PROVIDED MATERIAL -
━━━━━━━━

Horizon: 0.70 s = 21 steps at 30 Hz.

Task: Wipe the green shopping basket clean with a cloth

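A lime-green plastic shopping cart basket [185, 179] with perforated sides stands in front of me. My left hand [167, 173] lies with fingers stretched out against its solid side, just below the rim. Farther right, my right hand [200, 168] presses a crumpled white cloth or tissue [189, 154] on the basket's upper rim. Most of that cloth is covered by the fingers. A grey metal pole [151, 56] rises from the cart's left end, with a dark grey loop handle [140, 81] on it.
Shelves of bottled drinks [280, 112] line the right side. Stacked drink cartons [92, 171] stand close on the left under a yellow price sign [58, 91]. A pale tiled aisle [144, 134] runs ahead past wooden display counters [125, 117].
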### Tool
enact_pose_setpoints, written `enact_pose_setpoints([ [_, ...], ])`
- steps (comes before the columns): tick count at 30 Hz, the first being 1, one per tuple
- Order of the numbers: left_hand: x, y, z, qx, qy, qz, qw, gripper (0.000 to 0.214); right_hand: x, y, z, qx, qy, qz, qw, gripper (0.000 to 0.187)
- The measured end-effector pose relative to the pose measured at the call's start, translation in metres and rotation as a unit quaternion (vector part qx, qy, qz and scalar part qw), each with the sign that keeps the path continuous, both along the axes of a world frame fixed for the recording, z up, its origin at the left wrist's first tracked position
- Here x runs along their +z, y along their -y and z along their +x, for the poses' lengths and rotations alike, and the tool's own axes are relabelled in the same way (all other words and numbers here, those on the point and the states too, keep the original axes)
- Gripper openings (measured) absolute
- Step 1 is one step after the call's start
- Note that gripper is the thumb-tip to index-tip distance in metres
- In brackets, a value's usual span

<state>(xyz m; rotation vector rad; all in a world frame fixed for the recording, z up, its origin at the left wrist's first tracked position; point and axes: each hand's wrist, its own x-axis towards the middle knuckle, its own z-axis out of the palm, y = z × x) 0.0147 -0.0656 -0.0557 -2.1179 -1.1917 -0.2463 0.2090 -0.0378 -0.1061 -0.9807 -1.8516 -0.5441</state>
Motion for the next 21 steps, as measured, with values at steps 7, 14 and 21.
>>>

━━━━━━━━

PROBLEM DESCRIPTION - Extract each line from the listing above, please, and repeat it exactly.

ANSWER TO THIS EXERCISE -
Horizon: 0.70 s = 21 steps at 30 Hz.

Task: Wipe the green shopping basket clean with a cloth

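A lime-green plastic shopping cart basket [185, 179] with perforated sides stands in front of me. My left hand [167, 173] lies with fingers stretched out against its solid side, just below the rim. Farther right, my right hand [200, 168] presses a crumpled white cloth or tissue [189, 154] on the basket's upper rim. Most of that cloth is covered by the fingers. A grey metal pole [151, 56] rises from the cart's left end, with a dark grey loop handle [140, 81] on it.
Shelves of bottled drinks [280, 112] line the right side. Stacked drink cartons [92, 171] stand close on the left under a yellow price sign [58, 91]. A pale tiled aisle [144, 134] runs ahead past wooden display counters [125, 117].
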### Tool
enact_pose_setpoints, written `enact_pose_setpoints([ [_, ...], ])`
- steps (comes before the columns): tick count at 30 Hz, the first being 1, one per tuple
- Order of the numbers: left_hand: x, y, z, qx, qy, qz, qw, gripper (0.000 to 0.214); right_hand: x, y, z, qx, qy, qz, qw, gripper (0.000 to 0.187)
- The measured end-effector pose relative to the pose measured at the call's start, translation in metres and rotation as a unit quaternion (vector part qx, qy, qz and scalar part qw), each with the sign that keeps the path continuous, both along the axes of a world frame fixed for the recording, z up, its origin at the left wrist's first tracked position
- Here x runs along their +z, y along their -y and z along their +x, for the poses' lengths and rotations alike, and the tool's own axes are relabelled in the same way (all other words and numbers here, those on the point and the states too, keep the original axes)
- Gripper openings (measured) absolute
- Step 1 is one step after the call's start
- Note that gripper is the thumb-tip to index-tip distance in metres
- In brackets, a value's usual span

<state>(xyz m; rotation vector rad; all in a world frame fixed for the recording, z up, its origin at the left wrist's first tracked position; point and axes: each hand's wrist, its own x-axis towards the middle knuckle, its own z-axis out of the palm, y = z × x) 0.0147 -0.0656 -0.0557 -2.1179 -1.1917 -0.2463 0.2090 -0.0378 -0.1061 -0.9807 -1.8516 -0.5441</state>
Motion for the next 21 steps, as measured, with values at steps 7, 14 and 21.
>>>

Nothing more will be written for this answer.